• **Work task**
Scan the data for "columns" and copy the lines it appears in.

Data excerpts
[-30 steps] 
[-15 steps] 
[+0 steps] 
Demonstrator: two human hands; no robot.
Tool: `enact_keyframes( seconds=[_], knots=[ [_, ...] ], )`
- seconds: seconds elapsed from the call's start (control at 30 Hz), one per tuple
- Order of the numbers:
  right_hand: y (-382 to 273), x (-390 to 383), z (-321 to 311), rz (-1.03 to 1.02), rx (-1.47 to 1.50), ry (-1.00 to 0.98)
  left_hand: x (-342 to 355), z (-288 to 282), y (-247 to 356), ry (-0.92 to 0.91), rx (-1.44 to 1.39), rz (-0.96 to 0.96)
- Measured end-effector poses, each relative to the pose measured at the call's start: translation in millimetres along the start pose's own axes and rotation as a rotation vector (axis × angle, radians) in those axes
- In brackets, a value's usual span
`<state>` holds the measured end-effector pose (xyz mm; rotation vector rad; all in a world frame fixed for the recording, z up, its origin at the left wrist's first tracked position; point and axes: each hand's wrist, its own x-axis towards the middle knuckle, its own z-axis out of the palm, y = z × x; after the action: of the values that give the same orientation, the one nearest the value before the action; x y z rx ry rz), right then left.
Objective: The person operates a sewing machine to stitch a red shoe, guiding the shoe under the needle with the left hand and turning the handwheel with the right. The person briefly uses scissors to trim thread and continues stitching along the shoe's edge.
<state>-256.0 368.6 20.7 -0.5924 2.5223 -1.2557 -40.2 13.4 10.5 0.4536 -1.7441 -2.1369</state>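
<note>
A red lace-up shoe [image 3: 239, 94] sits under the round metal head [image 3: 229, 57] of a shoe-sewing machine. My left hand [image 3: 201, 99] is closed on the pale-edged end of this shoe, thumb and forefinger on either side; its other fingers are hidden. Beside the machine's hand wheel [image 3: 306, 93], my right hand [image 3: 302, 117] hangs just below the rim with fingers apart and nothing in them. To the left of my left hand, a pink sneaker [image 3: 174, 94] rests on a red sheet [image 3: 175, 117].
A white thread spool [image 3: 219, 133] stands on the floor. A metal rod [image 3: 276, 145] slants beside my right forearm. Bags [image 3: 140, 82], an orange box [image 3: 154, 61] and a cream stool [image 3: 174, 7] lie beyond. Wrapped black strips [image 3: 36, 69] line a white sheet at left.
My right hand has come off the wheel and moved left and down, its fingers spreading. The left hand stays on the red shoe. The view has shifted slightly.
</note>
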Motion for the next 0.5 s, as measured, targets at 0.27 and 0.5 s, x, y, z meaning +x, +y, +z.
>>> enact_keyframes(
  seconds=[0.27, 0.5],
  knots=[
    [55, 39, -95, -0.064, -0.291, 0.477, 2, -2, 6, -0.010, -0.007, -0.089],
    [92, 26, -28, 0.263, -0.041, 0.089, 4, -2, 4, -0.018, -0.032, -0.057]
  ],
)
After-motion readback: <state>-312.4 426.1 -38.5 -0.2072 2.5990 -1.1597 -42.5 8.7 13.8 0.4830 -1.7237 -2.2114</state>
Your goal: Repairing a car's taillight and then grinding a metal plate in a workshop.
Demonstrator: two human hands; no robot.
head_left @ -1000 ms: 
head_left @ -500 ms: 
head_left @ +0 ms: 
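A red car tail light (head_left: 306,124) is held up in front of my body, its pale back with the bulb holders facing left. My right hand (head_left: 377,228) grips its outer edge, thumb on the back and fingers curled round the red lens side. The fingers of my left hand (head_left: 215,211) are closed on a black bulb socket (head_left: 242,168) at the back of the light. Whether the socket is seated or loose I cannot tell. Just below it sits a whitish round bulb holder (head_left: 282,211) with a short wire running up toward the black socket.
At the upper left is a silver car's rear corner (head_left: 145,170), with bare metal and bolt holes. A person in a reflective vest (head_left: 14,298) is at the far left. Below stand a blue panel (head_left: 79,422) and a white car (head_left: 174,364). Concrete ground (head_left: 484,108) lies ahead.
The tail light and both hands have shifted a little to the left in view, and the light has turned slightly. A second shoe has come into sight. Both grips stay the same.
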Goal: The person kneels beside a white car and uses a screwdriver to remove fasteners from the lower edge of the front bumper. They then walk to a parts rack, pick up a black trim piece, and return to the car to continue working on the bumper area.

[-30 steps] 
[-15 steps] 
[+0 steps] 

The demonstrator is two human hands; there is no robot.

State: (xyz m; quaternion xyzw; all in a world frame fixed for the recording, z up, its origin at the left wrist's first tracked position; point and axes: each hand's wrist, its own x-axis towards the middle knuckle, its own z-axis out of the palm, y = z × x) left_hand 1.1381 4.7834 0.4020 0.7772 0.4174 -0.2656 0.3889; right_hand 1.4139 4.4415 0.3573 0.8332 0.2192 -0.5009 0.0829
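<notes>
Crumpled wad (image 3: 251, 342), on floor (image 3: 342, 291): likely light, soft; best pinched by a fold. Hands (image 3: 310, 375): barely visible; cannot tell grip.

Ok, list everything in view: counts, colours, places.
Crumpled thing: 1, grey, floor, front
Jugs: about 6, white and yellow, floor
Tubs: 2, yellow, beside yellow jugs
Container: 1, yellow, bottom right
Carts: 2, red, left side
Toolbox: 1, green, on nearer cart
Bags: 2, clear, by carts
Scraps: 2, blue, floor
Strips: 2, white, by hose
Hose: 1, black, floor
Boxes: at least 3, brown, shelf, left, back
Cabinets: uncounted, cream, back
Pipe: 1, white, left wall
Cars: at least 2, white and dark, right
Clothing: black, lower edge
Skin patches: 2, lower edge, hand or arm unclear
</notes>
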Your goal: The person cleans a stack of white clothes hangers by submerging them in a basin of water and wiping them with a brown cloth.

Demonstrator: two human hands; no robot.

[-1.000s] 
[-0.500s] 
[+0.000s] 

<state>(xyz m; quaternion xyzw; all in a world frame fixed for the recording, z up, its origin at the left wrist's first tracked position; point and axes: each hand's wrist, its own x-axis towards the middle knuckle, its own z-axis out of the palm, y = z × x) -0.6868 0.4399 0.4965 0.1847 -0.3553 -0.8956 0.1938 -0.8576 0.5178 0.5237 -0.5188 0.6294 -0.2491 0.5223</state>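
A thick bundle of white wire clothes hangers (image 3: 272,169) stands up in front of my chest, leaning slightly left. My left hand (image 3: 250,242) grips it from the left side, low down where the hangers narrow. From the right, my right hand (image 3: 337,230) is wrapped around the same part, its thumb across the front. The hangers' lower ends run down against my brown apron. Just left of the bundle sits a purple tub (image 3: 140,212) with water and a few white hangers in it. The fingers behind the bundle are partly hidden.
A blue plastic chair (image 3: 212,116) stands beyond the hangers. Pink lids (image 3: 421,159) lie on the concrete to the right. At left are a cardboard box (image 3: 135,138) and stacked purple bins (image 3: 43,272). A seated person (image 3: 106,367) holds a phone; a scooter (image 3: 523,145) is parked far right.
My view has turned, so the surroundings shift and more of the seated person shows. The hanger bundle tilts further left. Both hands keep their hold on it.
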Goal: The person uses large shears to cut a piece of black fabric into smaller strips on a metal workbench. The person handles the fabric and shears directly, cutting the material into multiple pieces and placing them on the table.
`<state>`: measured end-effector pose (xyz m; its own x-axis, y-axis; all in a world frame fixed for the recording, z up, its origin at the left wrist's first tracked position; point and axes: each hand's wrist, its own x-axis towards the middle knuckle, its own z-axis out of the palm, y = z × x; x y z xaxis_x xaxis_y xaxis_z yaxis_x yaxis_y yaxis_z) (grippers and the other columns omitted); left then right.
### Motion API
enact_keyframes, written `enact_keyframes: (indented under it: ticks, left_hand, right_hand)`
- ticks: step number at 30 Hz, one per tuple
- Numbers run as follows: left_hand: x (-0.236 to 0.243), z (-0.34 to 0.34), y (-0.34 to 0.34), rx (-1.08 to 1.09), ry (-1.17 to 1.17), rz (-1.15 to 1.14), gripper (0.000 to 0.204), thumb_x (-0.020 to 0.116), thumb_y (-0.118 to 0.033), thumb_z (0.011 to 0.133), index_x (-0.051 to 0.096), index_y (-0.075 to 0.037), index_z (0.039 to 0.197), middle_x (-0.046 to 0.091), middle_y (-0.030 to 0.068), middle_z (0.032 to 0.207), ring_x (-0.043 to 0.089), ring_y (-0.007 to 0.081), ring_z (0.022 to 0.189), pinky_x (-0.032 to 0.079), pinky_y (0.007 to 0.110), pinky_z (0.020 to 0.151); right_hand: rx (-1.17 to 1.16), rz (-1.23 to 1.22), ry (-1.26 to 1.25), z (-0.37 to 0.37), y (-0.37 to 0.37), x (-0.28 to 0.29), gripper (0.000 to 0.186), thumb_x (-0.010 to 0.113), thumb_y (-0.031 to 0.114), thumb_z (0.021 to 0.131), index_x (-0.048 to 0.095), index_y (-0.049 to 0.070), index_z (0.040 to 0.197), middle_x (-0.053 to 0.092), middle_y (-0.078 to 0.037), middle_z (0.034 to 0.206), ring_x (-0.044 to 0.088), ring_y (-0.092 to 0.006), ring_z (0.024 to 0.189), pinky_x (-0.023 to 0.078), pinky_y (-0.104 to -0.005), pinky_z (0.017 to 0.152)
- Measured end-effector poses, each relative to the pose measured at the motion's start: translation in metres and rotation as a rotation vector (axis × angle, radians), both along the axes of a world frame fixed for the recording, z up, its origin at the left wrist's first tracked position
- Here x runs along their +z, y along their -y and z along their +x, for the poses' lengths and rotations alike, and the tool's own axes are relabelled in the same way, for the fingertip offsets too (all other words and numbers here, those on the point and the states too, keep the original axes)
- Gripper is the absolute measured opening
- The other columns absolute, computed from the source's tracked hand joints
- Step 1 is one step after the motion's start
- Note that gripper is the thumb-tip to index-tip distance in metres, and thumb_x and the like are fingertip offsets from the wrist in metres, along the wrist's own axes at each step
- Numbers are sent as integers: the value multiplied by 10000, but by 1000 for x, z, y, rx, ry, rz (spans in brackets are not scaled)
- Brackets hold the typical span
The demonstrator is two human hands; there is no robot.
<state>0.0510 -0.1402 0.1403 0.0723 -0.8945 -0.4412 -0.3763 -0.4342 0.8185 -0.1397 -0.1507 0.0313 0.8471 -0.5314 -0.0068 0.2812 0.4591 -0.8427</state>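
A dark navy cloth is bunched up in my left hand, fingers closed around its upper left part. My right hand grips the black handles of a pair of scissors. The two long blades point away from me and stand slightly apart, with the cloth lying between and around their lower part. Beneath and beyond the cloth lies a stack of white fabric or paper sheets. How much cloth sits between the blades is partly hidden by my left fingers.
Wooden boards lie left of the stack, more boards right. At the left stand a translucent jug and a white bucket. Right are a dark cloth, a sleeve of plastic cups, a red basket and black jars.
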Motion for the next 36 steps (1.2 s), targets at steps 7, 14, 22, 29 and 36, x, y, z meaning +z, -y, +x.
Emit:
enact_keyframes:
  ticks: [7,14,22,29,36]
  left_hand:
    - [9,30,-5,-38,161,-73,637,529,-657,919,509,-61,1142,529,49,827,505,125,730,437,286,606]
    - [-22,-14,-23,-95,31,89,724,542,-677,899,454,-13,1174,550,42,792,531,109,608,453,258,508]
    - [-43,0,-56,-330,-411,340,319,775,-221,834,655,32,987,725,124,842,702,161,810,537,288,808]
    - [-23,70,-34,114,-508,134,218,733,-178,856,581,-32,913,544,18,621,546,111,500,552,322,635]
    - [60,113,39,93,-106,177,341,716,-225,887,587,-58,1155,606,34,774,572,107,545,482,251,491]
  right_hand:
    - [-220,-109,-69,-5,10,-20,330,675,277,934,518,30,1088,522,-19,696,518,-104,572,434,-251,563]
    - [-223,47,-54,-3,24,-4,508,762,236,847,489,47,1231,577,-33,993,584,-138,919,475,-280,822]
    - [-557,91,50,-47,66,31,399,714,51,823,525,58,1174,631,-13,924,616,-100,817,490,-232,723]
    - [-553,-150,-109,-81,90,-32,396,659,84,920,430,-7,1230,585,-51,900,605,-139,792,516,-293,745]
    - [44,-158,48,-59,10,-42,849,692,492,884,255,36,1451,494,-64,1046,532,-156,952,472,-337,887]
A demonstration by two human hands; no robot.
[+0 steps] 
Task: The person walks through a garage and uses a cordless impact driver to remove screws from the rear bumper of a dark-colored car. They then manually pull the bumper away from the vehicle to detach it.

• **Result**
`<state>`: measured end-effector pose (xyz m; its own x-axis, y-axis; all in a world frame fixed for the recording, z up, its origin at the left wrist's first tracked position; point and axes: each hand's wrist, its own x-axis towards the middle knuckle, its own z-axis out of the palm, y = z × x; x y z xaxis_x xaxis_y xaxis_z yaxis_x yaxis_y yaxis_z) (grippers and the other columns omitted); left then right.
- The other columns absolute, computed from the source's tracked hand joints

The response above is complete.